Faut-il imiter les plus grands succès pour espérer en devenir un soi-même à son tour ? C'est une question intéressante soulevée par les propos d'Akira Toriyama. Lors d'une interview en 2018, il déclare privilégier les mangas à forte identité plutôt que ceux inspirés d'œuvres déjà connues.
Des mangas best-sellers qui manquent d'originalité selon le papa de Dragon Ball
Au Japon, le manga est une activité plus que culturelle. Il fait partie intégrante de la vie quotidienne d’une majeure partie de l’archipel. Depuis des décennies, nombreux doivent être les dessinateurs ayant l’ambition de réaliser leur propre œuvre. Un milieu qui a tendance à saturer avec, parfois, les mêmes types de succès : des mangas à destination d’adolescents qui apprennent à travers le protagoniste le goût de l’effort, du dépassement de soi ou encore de l’importance des relations humaines. Un type de manga appelé shônen. Ces histoires, aussi variées et excellentes qu’elles peuvent l’être (My Hero Academia étant selon moi la meilleure incarnation du shonen), se ressemblent un brin. Un constat observé par Akira Toriyama, le créateur de Dragon Ball. Dans une double interview (avec Takehiko Inoue, derrière Slam Dunk et Vagabond) accordée au Weekly Shonen Jump en 2018, il explique :
C'est bien que les auteurs de manga en herbe soient influencés par leurs auteurs préférés, mais j'aimerais qu'ils soient fiers et qu'ils ajoutent un peu d'originalité qu'ils sont les seuls à pouvoir apporter.

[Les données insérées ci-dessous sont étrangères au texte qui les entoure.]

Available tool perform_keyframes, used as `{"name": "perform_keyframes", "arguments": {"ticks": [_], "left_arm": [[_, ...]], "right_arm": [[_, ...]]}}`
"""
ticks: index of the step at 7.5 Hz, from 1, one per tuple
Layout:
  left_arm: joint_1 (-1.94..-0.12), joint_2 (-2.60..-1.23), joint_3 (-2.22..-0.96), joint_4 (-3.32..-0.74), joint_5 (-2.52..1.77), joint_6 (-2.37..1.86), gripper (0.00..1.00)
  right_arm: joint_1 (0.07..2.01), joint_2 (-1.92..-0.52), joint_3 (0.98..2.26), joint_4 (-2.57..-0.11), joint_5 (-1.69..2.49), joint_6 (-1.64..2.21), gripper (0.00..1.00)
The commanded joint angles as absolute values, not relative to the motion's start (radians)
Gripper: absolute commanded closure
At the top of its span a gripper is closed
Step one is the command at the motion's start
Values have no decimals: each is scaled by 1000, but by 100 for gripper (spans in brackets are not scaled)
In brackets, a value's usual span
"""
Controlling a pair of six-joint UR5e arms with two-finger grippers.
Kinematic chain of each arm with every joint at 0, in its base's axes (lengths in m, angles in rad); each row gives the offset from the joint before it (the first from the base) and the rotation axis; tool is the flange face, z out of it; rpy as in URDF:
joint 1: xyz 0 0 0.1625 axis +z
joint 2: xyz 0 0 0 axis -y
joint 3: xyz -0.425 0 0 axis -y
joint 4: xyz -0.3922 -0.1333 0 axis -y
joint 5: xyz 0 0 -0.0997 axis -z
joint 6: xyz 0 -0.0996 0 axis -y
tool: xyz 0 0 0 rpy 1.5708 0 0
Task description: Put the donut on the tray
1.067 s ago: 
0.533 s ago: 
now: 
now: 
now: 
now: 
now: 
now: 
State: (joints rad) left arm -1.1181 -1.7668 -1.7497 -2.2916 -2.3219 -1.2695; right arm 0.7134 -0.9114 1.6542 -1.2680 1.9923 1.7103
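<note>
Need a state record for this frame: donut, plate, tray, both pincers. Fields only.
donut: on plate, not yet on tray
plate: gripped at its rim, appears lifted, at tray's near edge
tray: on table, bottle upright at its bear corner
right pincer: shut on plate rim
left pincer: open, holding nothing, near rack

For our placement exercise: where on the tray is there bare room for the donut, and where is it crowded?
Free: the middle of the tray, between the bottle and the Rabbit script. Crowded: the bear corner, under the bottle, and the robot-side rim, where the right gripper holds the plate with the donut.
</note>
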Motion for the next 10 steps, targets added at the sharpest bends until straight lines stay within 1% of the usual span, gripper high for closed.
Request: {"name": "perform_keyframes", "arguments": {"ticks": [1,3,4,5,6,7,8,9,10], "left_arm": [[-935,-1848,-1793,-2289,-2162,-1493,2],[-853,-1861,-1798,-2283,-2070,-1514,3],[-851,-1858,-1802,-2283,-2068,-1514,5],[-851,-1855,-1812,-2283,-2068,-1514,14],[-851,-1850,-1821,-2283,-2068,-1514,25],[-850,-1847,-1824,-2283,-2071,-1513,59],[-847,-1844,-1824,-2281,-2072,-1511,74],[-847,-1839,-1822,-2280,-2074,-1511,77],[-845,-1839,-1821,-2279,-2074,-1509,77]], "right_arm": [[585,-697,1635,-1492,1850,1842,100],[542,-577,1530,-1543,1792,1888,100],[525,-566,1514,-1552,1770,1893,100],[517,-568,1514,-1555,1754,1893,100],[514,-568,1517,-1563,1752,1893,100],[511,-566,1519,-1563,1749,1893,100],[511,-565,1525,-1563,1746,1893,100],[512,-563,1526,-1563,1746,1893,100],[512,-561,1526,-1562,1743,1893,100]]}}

Il convient d’ajouter que cet entretien s’est réalisé dans le cadre du Prix Tezuka : un prix visant à encourager les mangakas prometteurs à continuer leur travail. Cette récompense, ce sont par exemple Nobuhiro Watsuki (Kenshin), Eiichiro Oda et Naoki Urasawa qui l’ont récupérée.
Une identité forte incompatible avec succès commercial ?
À la lumière des lauréats des années précédentes, difficile de donner tort à Toriyama. Les auteurs récompensés ont rarement vus leurs œuvres devenir des best-sellers dans le monde entier. Sur la dernière décennie écoulée, les deux plus connus étant probablement March comes like a lion et Golden Kamuy. Elles ne sont pas des œuvres populaires comme peuvent l’être Jujutsu Kaisen, Blue Lock ou encore l’Attaque des Titans. Mais nul doute qu’elles se distinguent du reste. C’est ce genre d’œuvres que Toriyama veut voir :
Alors que la qualité du travail lui-même augmente, l'individualité et la fierté de son travail diminuent. J'aimerais tomber sur un manga qui me fasse penser que cet auteur doit être fou !
Pour faire le parallèle avec le milieu du jeu vidéo, les propos récents de Hidetaka Miyazaki résonnent avec ceux de Toriyama. Le réalisateur de From Software, derrière entre autres Elden Ring et Sekiro : Shadows Die Twice (tous deux élus jeux de l’année), a expliqué le mois dernier son processus créatif à JV. Il avait alors indiqué se soustraire le plus possible à l’influence d’œuvres déjà existantes : chaque réalisation artistique est le produit d’une description seulement écrite. De quoi laisser libre cours à l’imagination des équipes… et stimuler la curiosité des joueurs en intégrant ces mini-biographiques dans le jeu.